We know that two prisoners of war died recently in suspicious circumstances in
a US military
prison in Pakistan.
And we know that the US
is handing suspected Taliban and Al Qaida prisoners
to the security forces of other states that are notorious torturers for the
purposes of interrogation. Australia is bound by both humanitarian law and
human rights law not to practise torture or other cruel, inhuman and degrading
treatment or punishment and not to hand prisoners over to another state or the
forces of another state where there is a risk that they will be tortured. There
is a very real risk that Iraqi prisoners handed to US forces will be tortured
or otherwise mistreated in ways that violate human rights and humanitarian law.
Australia will
be responsible if that occurs.
The fundamental issue
The matters I have raised tonight
lead to a fundamental issue. Ultimately, are we any better than those who seek
to harm us, than those we oppose?
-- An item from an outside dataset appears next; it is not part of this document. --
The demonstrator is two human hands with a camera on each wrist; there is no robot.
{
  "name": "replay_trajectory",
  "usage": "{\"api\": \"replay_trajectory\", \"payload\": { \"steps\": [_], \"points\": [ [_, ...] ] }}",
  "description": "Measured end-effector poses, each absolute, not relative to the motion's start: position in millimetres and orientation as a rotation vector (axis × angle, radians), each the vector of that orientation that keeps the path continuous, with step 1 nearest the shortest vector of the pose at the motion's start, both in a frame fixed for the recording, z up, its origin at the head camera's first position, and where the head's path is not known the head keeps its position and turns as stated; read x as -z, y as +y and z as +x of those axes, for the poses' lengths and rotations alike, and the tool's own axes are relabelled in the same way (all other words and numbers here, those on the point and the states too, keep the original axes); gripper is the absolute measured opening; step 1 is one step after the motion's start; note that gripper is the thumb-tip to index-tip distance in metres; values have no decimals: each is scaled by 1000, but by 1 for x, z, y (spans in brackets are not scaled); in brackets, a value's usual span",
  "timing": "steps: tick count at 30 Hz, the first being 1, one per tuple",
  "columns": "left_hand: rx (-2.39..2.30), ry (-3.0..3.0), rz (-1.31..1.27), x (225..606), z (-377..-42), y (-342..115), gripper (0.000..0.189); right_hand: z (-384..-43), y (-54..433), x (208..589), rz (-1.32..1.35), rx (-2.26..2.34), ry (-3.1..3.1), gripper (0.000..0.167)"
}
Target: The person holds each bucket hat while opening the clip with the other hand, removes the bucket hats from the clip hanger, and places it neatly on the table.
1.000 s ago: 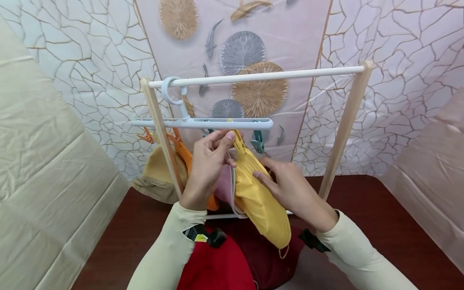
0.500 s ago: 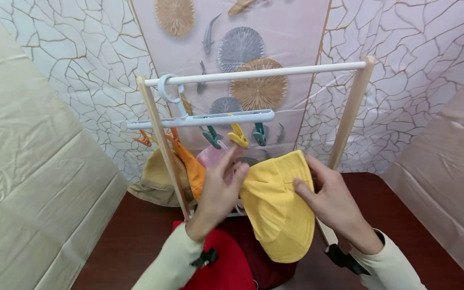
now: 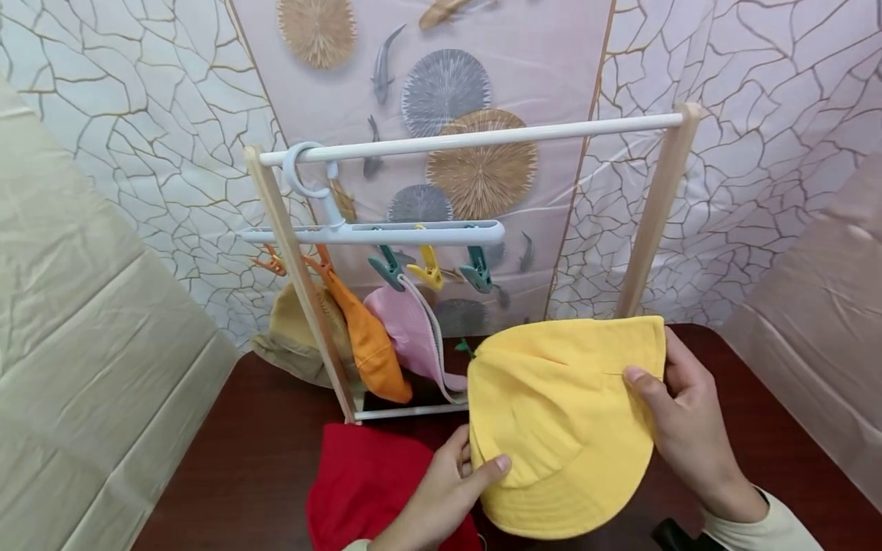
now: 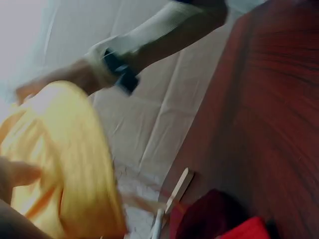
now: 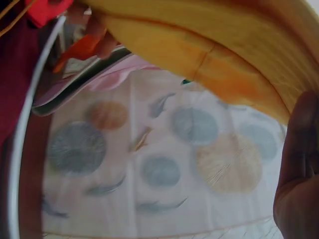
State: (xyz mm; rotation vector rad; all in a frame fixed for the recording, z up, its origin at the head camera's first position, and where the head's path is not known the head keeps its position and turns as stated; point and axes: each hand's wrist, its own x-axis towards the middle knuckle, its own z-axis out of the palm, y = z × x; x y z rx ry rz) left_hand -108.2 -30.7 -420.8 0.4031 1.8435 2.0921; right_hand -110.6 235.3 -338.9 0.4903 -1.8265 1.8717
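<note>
Both hands hold a yellow bucket hat point(image 3: 565, 421) in front of the drying rack. The left hand point(image 3: 458, 482) pinches its lower left side, thumb on the outer cloth. At the upper right edge, the right hand point(image 3: 692, 432) grips the hat with its thumb on the near side. Behind it, a pale blue hanger point(image 3: 400, 233) carries a yellow clip point(image 3: 429, 269) with nothing in its mouth. A teal clip point(image 3: 478, 272) hangs to its right. Another teal clip point(image 3: 387, 268) holds a pink hat point(image 3: 406, 329). The right wrist view shows the hat's inside point(image 5: 234, 89).
An orange hat point(image 3: 368, 337) and a tan hat point(image 3: 292, 344) hang toward the hanger's left. The wooden rack's right post point(image 3: 654, 214) stands behind the right hand. A red hat point(image 3: 365, 474) and a maroon hat point(image 4: 212, 214) lie on the dark table point(image 3: 207, 459).
The yellow hat has come off the yellow clip and moved down and right, spread out toward the camera. The left hand has left the clip and taken hold of the hat's lower side.
</note>
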Motion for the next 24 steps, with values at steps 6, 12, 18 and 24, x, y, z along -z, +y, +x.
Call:
{"api": "replay_trajectory", "payload": {
  "steps": [6, 12, 18, 24],
  "points": [
    [-1877, 1881, 570, 422, -125, -47, 50, -121, 257, 357, 353, -1831, -2048, 31],
    [-1681, 2116, 603, 435, -143, -47, 32, -136, 282, 381, 61, -1438, -2541, 29],
    [-1413, 2443, 498, 447, -155, -44, 30, -147, 301, 416, 77, -1196, -2786, 23],
    [-1244, 2567, 517, 441, -158, -40, 37, -155, 309, 434, 7, -1281, -2903, 22]
  ]
}}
The United States Administration complained
bitterly this week about Iraqi treatment of US prisoners but it has shown
absolutely no commitment whatsoever to international law in its own actions in
relation to Taliban, Al Qaida and Iraqi prisoners.
The War on Terrorism has killed many more people than the terrorist attacks of 11 September 2001. The War against Iraq
will kill many times that number again. Our side, “the goodies”, might not be
appalling dictators of the ilk of Saddam Hussein, our leaders are not his
immoral equivalent, but fundamentally are we any better?
The Australian Prime Minister has
told us repeatedly in recent weeks about the vicious human rights violations
committed by the Iraqi regime and all the time Australia
has Iraqi men, women and, worst of all, children trying to flee this barbarous
regime locked up behind razor wire fences in inhumane conditions. Children
locked up now for over a year and a half. The Australian Navy that is
participating in the liberation of Iraq
has ships at the same time patrolling the edge of Australian territorial waters
just in case anyone fleeing Saddam Hussein might be so unwise as to seek to
come here for protection. The Australian Air Force participates in bombing and
missile raids on this oppressive regime while Navy ships have instructions to
fire across the bows of leaky, overcrowded boats bearing those who manage to
escape. We Australians, every one of us, are diminished by this hypocrisy. Our
rightful moral superiority to terrorists and evil-doers is defeated by our own
actions.
When we disregard our obligations
under international human rights law we leave others free to disregard theirs.
That in fact may be the real long-term consequence of this war. If the United
States and its allies can mount a pre-emptive war against Iraq in the absence
of any imminent threat, then why cannot India or Pakistan, armed with nuclear
weapons, claim the same right against each other? And North
Korea, similarly armed, when the threat
against it is so much more real and imminent? We have participated in
unleashing a new world order the nature and consequences of which are beyond
our imagining.
A better way
The tragedy is that there is a
far better way, the way of human rights.
Human security is a major
pre-occupation in today’s world. That is understandable. The horrific attacks
of 11 September 2001 on the
United States
and their aftermath raised levels of anxiety and insecurity worldwide. This was
reinforced for Australians and others in this region by the Bali
bombing on 12 October 2002.
Ensuring security for every human being around the world is one of the major
challenges facing us. In addressing these concerns we need to enhance the
search for common ground. Human rights provides that
common ground. We need to build commitment to observing human rights law, not
to violating it. We need to build commitment to addressing causes, not only
symptoms and consequences.
The true weakness in the face of
terrorism lies in compromising our values. When we betray ourselves, the
terrorists win. The dark days in which we now find ourselves require
re-affirmation of our values, our commitments and our legal obligations, not
their repudiation. The way of human rights is the only effective path to
ensuring our security and the security of others, the only effective road to
maintaining our national and personal integrity.